■ ACTIVITY:
What the task requires is an exact printout of the listing below, pictures excluded.

■ SOURCE MATERIAL:

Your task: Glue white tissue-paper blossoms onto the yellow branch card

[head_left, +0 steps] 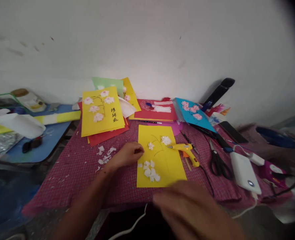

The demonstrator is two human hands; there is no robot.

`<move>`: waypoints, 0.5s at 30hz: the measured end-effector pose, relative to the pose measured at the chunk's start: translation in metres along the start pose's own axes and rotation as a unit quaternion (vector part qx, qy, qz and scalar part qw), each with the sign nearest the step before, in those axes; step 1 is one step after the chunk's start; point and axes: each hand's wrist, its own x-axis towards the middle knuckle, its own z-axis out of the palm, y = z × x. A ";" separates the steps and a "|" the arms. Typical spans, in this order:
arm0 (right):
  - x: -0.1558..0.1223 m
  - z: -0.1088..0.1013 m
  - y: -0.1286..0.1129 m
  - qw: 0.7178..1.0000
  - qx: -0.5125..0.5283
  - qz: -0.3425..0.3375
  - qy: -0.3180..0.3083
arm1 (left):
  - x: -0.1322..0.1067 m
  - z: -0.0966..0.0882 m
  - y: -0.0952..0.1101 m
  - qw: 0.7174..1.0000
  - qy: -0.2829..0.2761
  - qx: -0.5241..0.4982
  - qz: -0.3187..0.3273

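A cloth-covered table (70,180) spans the frame's middle, a yellow sheet (163,162) at its centre. The right hand (189,206), lower centre, is blurred; its hold is unclear. The left hand (130,154), fingers curled, is at the sheet's left edge; any hold is hidden. A glue gun (183,147) overlaps the right edge. Loose paper petals (152,172) suggest flower-gluing; next calls for pinching one.

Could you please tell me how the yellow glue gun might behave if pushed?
With its bent shape, the yellow glue gun would probably pivot rather than roll. Its trailing dark cord might tug against the push.
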 end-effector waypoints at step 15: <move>0.101 0.072 0.071 0.971 -0.208 0.074 0.096 | 0.003 0.014 0.006 0.889 0.111 -0.429 -0.120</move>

■ WRITTEN RESPONSE:
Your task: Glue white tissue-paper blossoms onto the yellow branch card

[head_left, +0 steps] 

The demonstrator is two human hands; there is no robot.

`<move>`: waypoints, 0.5s at 30hz: the measured end-effector pose, relative to the pose measured at the chunk's start: translation in metres along the start pose's own axes and rotation as a unit quaternion (vector part qx, qy, qz and scalar part qw), each with the sign nearest the step before, in those axes; step 1 is one step after the chunk's start; point and axes: each hand's wrist, its own x-axis towards the middle knuckle, its own z-axis out of the palm, y = z × x. A ";" separates the steps and a "|" the arms. Typical spans, in this order:
arm0 (right):
  - x: -0.1558..0.1223 m
  - z: -0.1088..0.1013 m
  - y: -0.1286..0.1129 m
  - qw: 0.7178..1.0000
  - qx: -0.5125..0.5283
  - qz: -0.3425..0.3375
  - qy: -0.3180..0.3083
arm1 (left):
  - x: -0.1322..0.1067 m
  - z: -0.0966..0.0882 m
  - y: -0.0952..0.1101 m
  - qw: 0.7174..1.0000
  - qy: -0.2829..0.2761
  - qx: -0.5241..0.4982
  - qz: -0.3187..0.3273

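A cloth-covered table (70,180) spans the frame's middle, a yellow sheet (163,162) at its centre. The right hand (189,206), lower centre, is blurred; its hold is unclear. The left hand (130,154), fingers curled, is at the sheet's left edge; any hold is hidden. A glue gun (183,147) overlaps the right edge. Loose paper petals (152,172) suggest flower-gluing; next calls for pinching one.

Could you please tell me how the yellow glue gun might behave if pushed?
With its bent shape, the yellow glue gun would probably pivot rather than roll. Its trailing dark cord might tug against the push.
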 end-effector waypoints at step 15: <move>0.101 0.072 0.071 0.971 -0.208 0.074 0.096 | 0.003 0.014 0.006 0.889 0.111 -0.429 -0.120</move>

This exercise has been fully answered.